Exercise objective
Restate word for word the lines below that run from the one holding "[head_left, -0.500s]" through the one holding "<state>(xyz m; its", inclusive. Pictures don't belong in the copy.

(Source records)

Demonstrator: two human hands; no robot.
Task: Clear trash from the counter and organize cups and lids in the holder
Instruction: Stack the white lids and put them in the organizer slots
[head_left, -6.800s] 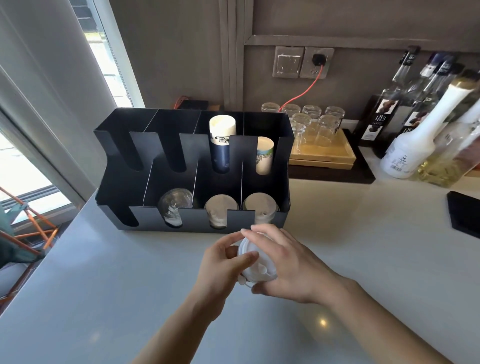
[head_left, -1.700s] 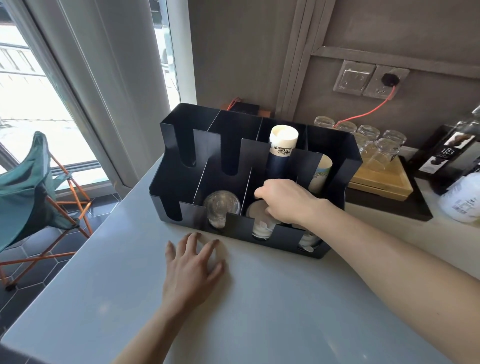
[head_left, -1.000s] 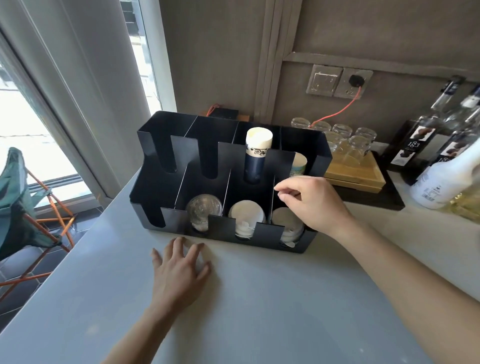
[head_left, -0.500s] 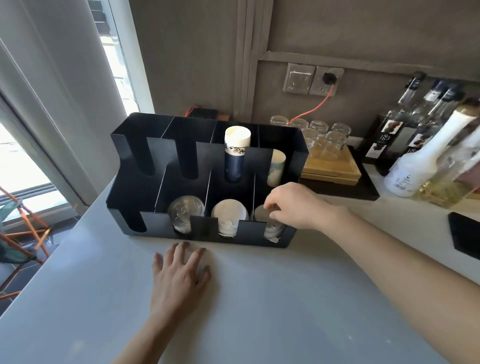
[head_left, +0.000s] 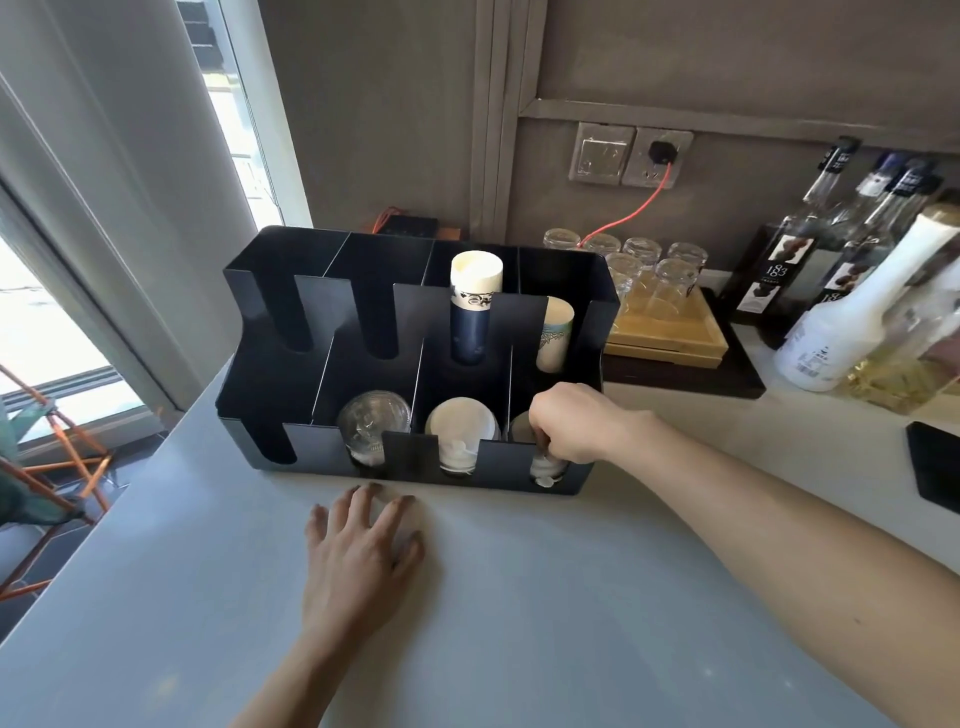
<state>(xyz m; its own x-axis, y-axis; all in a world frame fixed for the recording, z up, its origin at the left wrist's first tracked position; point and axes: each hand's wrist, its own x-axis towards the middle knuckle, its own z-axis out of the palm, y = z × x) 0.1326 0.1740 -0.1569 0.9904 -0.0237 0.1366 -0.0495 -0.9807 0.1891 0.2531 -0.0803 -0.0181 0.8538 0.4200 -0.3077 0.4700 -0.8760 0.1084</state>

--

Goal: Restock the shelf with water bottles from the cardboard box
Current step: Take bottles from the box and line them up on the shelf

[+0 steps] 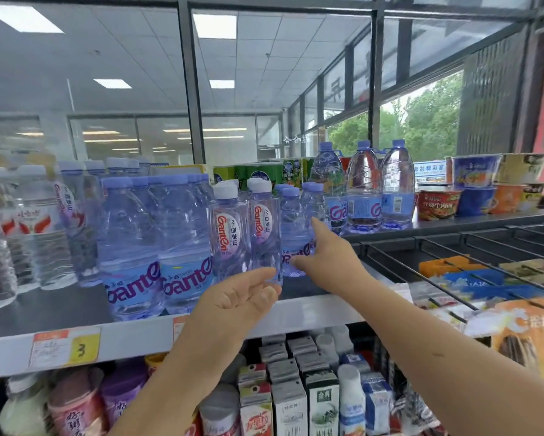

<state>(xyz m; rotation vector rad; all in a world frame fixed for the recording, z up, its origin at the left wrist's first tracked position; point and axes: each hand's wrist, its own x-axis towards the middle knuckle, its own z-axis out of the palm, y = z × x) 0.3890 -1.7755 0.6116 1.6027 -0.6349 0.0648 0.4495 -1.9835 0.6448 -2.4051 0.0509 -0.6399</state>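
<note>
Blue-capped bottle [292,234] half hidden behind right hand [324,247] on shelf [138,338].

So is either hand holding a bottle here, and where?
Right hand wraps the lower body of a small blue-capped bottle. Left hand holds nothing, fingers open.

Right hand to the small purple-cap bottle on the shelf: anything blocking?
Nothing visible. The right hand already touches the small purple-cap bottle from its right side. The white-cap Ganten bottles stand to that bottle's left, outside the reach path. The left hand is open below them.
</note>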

Solution to the problem
[head_left, -0.500s] 
[head_left, +0.000s] 
<state>(xyz m; its own x-axis, y-axis; all in a world frame fixed for the recording, z up, its origin at the left wrist's first tracked position; point and axes: each hand's wrist, its own x-axis towards the middle knuckle, its own z-axis out of the palm, y = z × x) 0.1326 0.1740 -0.1569 0.9904 -0.0237 0.1366 -0.0495 -0.9807 0.1891 0.2531 -0.0803 -0.0181 0.8538 0.4200 -0.3077 0.4700 -0.8760 0.1084</state>

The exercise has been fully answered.